その背中を見送りながら、ゆっくりハーブティーをいただく。
「ふわぁ」
最後の一滴まで飲み干すと、急に眠気が。ブランケットにくるまり、ソファーで丸くなる。
丹恒も、ちゃんと寝たかな? なんて思いながら眠りについた。
それ以降、眠れない夜は丹恒のことが気になって仕方がなくて。眠れる日も、まあまあ丹恒のことを考えている。
これは、どんな感情なのか俺は知らない。
今日も今日とて飲み物をもらいにラウンジへ向かいつつ、資料室を確認する。
顔だけ入れて確かめると、奥の方だけ暗く。そっと入ってそちらへ向かうと、布団にくるまって眠る丹恒。
目の下には薄っすらとクマ。
丹恒の寝床スペースとの仕切りとなっているバーに肘をつき、よく寝れてないのかな。なんて感想を。

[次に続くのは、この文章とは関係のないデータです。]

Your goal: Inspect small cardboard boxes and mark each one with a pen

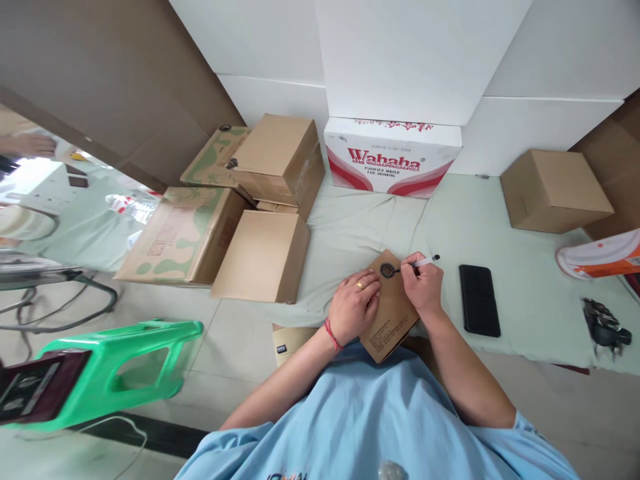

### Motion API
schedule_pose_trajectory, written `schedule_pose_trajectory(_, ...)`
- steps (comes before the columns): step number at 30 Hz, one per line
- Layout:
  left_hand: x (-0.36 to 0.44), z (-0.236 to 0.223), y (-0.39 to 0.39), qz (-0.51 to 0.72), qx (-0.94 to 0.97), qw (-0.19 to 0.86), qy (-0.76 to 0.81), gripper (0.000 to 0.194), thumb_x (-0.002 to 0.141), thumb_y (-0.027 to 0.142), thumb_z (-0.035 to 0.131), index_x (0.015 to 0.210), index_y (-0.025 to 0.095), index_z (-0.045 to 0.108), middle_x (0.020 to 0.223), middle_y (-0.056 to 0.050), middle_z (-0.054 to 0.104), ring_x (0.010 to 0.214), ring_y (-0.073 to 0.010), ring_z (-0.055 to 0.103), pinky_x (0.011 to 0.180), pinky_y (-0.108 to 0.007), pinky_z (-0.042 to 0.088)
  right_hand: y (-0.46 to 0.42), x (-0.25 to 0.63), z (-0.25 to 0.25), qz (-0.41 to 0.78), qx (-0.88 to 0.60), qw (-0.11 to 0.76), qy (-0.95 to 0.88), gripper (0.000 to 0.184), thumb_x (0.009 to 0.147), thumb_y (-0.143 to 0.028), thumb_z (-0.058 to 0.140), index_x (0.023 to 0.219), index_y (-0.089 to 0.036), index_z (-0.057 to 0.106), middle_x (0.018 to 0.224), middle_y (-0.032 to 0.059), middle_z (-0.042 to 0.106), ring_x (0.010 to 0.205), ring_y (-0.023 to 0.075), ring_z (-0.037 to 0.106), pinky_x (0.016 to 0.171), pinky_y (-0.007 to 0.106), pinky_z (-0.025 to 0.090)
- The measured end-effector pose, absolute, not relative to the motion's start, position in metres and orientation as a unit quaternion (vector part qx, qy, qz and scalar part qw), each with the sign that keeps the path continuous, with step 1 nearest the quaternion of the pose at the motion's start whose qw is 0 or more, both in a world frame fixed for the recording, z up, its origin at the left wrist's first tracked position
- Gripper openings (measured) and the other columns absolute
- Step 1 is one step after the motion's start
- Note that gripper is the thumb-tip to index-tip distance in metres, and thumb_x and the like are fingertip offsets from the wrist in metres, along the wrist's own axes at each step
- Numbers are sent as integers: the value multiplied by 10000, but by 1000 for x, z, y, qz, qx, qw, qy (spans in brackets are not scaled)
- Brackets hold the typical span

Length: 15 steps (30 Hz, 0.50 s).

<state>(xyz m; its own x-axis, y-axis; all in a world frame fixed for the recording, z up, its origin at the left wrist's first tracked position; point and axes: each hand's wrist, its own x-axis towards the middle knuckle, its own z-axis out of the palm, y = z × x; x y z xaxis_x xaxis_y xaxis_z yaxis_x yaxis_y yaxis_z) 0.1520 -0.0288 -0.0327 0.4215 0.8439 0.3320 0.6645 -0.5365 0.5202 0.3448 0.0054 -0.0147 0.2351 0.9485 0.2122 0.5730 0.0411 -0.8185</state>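
A brown cardboard piece [395, 313], perhaps a flat box, lies tilted at the table's near edge, with small printed text on its lower part. Near its top is a dark round mark [387, 270]. My left hand [354, 303], with a ring and a red cord at the wrist, rests on its left side, fingers laid over the surface. In my right hand [423, 287] is a white marker pen [426, 261], its tip against the cardboard beside the round mark and its dark end pointing up right. A black phone [479, 300] lies right of my right hand.
Several cardboard boxes [263, 257] stand at the left of the cloth-covered table. A white and red water carton [393, 160] is against the back wall. At the right are another box [555, 190] and keys [605, 327]. A green stool [120, 367] stands on the floor.
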Motion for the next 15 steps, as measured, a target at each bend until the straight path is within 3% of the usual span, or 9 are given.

彼を心配するのは、純粋な親愛からくるもの。多分、きっと。
断言できないのは、列車のみんなから向けられる親愛以外を知らないから。
「
……
ん。きゅぅ?」
「はい、俺です」
「寝れない、のか」
「うん」
「なら、ほら」
と、布団を持ち上げ招く。
「えっ。お、お邪魔します」
上着と靴を脱いで、そこへ潜り込む。
丹恒は再び夢の中へ向かっていた。